_What you should do_: Only an exact repetition of the lines from the one holding "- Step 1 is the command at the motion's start" to the end of the data is wanted, with pictures left out.

── Excerpted records ──

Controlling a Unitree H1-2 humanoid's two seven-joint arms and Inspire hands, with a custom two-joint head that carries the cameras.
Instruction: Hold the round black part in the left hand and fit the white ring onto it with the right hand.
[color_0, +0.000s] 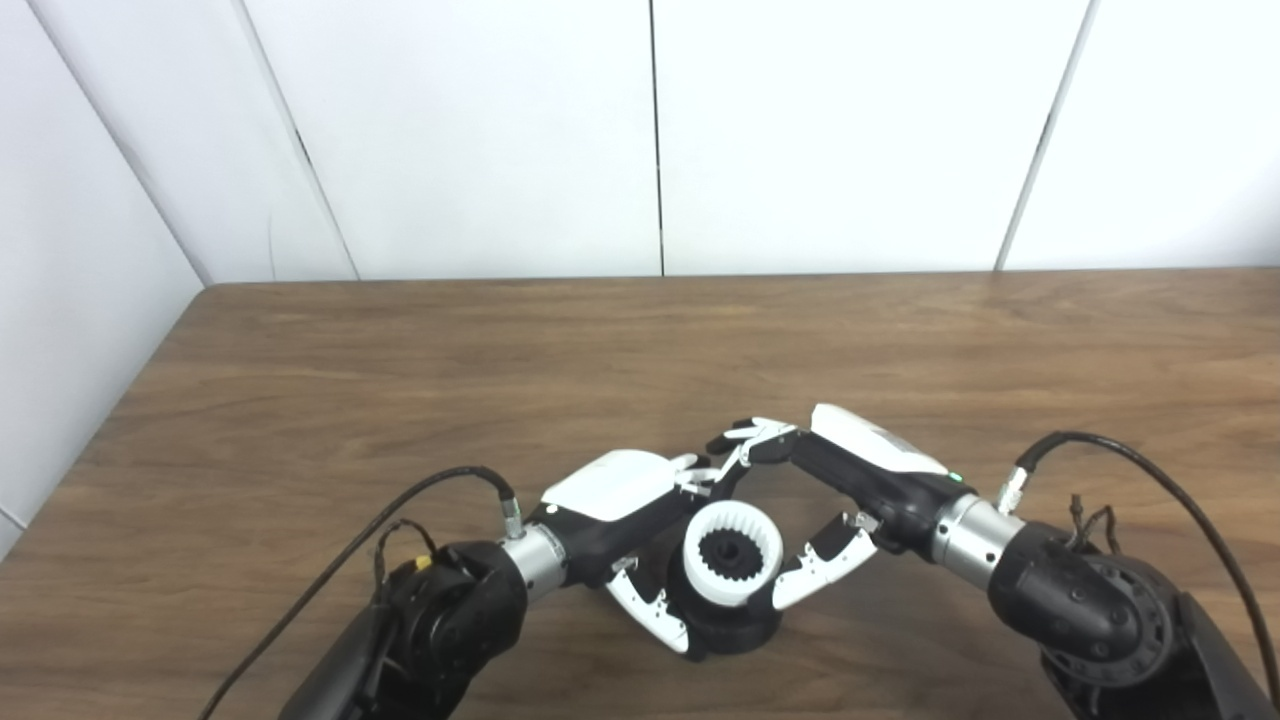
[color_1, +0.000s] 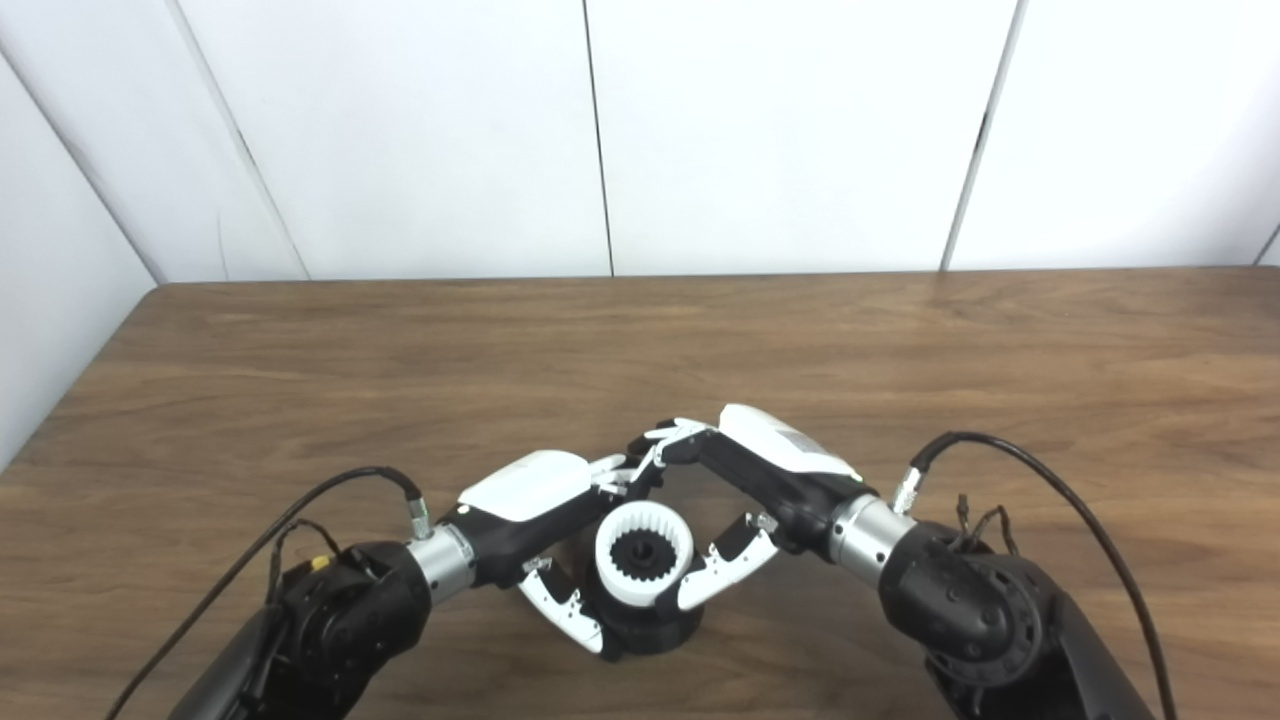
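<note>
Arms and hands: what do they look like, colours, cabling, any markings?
Both arms are black, with bulky round black joints and a silver metal cuff at each wrist. The left hand and right hand have white shells on the back, black bodies, and white fingers with black segments. A black cable loops into each wrist through a metal connector. A small green light shows on the right hand.

we see a white ring (color_0: 732, 567) with a toothed inner edge on a round black part (color_0: 735, 627). both hands are white and black; the table (color_0: 500, 360) is brown woodgrain.
</note>
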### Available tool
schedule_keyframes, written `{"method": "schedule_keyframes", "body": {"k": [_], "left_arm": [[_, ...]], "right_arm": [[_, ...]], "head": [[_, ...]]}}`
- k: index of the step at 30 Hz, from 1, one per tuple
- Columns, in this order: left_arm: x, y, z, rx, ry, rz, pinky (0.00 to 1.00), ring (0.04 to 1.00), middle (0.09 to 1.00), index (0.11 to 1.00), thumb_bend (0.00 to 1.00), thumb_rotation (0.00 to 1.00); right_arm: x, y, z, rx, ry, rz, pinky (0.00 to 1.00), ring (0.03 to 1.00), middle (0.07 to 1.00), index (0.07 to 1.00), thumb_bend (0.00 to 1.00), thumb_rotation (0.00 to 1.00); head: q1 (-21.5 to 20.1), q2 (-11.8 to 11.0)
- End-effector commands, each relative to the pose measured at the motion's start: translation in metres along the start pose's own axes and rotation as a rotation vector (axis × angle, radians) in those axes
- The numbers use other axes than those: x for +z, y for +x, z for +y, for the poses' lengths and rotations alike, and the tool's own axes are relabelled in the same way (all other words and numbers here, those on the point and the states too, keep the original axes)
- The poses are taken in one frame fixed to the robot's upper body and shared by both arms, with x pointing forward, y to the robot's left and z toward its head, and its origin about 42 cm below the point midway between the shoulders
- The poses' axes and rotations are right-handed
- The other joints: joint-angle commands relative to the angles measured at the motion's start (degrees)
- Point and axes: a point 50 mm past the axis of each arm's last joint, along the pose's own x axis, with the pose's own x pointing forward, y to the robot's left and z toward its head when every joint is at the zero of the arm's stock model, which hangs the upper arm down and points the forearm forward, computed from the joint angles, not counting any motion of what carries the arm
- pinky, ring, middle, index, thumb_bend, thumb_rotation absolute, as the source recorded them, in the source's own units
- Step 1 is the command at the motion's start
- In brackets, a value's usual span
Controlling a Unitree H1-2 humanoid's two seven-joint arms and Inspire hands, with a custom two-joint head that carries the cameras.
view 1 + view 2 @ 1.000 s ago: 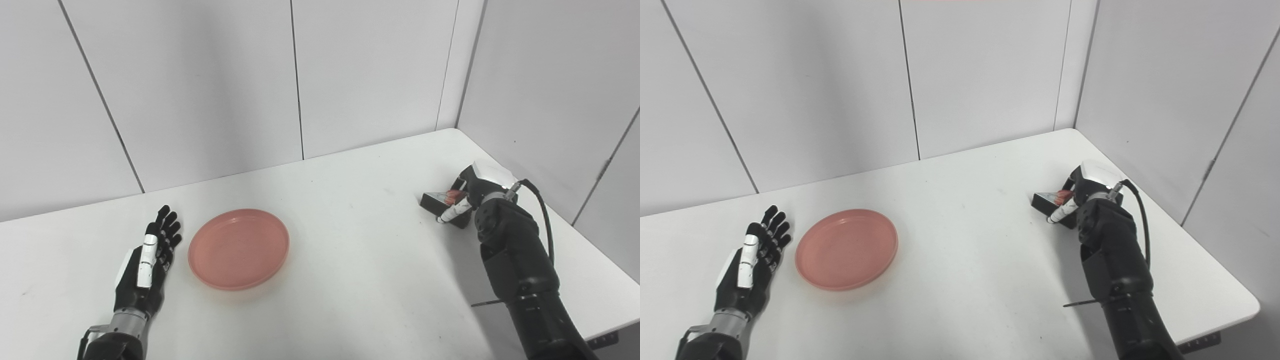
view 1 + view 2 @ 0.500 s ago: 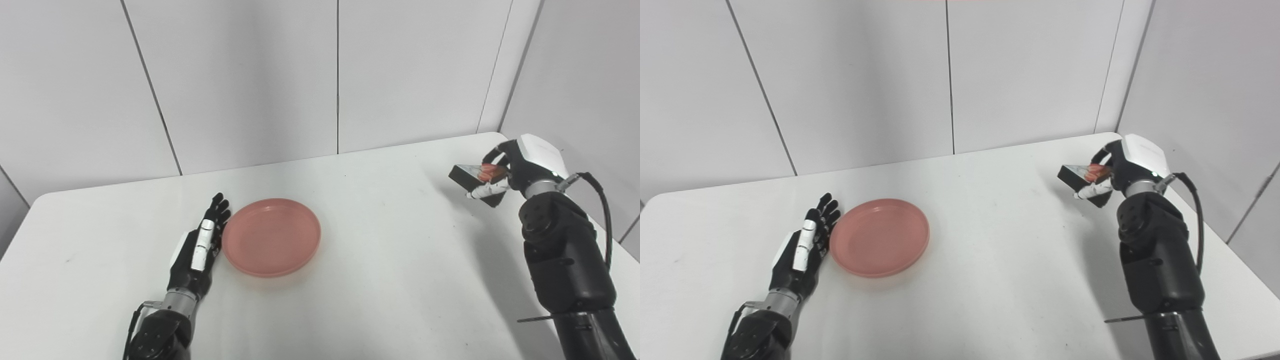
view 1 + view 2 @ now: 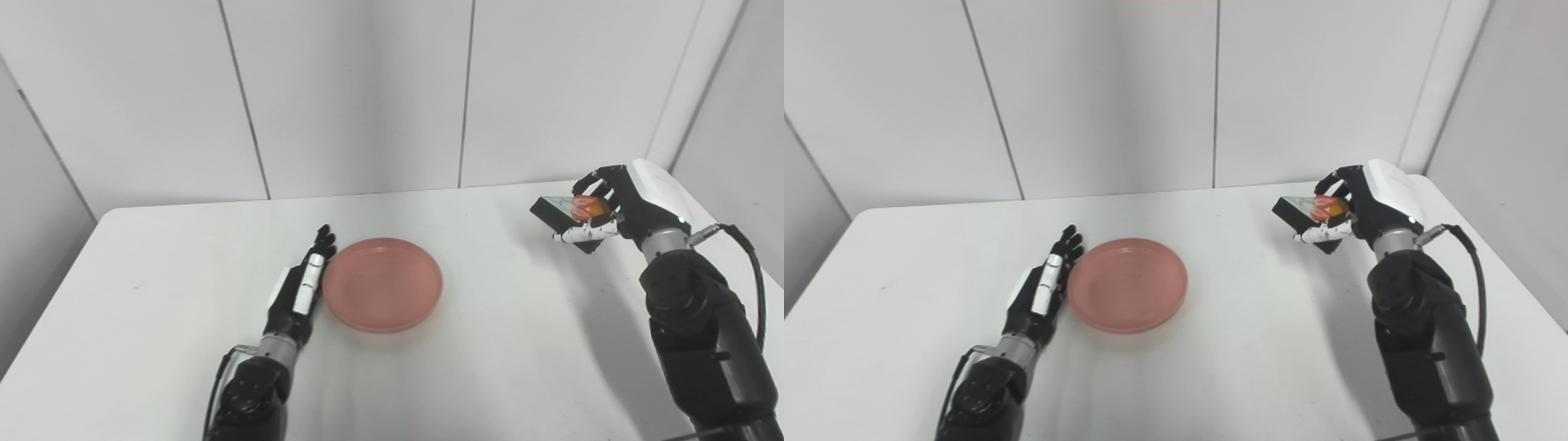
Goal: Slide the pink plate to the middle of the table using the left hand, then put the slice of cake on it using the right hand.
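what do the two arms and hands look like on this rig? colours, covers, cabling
Both arms are glossy black with bulbous shells. The left hand is black with a white strip along one finger, a white side cover, a silver wrist ring and a thin black cable below. The right hand has a white back cover, a white-segmented thumb, and a thick black cable looping from a metal plug.

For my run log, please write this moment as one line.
left hand: open, flat against left rim of pink plate | right hand: holds slice of cake above table | plate empty
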Motion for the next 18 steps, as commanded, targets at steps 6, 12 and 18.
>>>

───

_Result of the exercise_:
- Step 1 is the command at the motion's start
- In brackets, a value's usual span
Controlling a Unitree H1-2 humanoid's two seven-joint arms and Inspire hands, with a custom two-joint head that carries the cameras.
view 1 + view 2 @ 1.000 s ago: 
view 1 + view 2 @ 0.500 s ago: 
view 1 + view 2 @ now: 
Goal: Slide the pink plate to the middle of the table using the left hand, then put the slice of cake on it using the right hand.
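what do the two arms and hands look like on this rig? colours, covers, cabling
Both arms are glossy black with bulbous shells. The left hand is black with a white strip along one finger, a white side cover, a silver wrist ring and a thin black cable below. The right hand has a white back cover, a white-segmented thumb, and a thick black cable looping from a metal plug.

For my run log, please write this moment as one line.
left hand: open, flat against left rim of pink plate | right hand: holds slice of cake above table | plate empty
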Motion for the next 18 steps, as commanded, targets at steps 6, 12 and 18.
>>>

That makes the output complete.